Task. Repeat exactly, and only, the lines from the line bearing "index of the" through the end of the material. Do not copy the pictures.
····················
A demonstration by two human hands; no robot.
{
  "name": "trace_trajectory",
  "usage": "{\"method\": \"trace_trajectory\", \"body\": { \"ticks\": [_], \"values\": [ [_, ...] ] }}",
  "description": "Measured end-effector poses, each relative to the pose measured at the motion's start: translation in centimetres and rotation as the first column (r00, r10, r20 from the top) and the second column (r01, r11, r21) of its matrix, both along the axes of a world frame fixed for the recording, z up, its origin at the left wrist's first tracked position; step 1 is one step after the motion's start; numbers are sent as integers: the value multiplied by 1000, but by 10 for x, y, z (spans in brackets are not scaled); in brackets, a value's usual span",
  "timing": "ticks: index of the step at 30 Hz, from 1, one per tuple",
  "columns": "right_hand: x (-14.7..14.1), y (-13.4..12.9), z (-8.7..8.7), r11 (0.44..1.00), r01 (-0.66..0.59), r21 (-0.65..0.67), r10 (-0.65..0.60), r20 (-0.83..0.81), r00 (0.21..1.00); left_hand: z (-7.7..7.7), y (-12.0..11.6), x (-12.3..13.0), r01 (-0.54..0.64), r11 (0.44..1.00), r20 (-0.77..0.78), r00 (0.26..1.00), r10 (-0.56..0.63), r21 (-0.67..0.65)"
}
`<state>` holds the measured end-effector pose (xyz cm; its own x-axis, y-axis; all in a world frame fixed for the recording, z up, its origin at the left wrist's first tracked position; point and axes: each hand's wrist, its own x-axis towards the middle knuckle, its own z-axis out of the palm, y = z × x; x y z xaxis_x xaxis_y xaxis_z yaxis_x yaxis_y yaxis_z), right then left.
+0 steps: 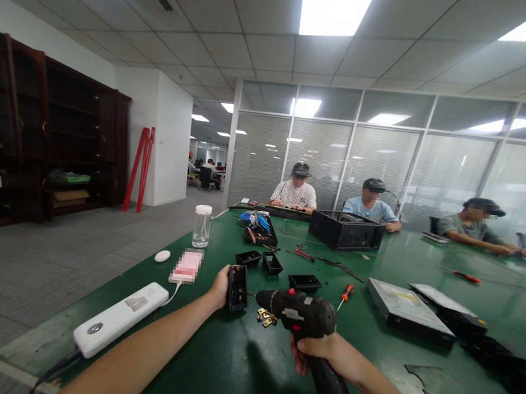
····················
Written response.
  "timing": "ticks: index of the step at 30 Hz, from 1, one per tuple",
  "columns": "right_hand: x (-14.7..14.1), y (-13.4..12.9), z (-8.7..8.7), r11 (0.44..1.00), r01 (-0.66..0.59), r21 (-0.65..0.67), r10 (-0.65..0.60), r20 (-0.83..0.81), r00 (0.21..1.00); left_hand: z (-7.7..7.7), y (-12.0..11.6), x (-12.3..13.0), r01 (-0.54..0.64), r11 (0.44..1.00), r20 (-0.77..0.78), r00 (0.26..1.00), r10 (-0.56..0.63), r21 (-0.67..0.65)"
}
`<state>` holds the measured end-effector pose (xyz cm; its own x-axis, y-axis; all in a world frame fixed for the recording, z up, its origin at the left wrist's first tracked position; point and axes: each hand's wrist, its own x-axis towards the middle knuckle, its own z-axis out of the palm, y = z × x; x y z xaxis_x xaxis_y xaxis_z yaxis_x yaxis_y yaxis_z), right then left.
+0 steps: 

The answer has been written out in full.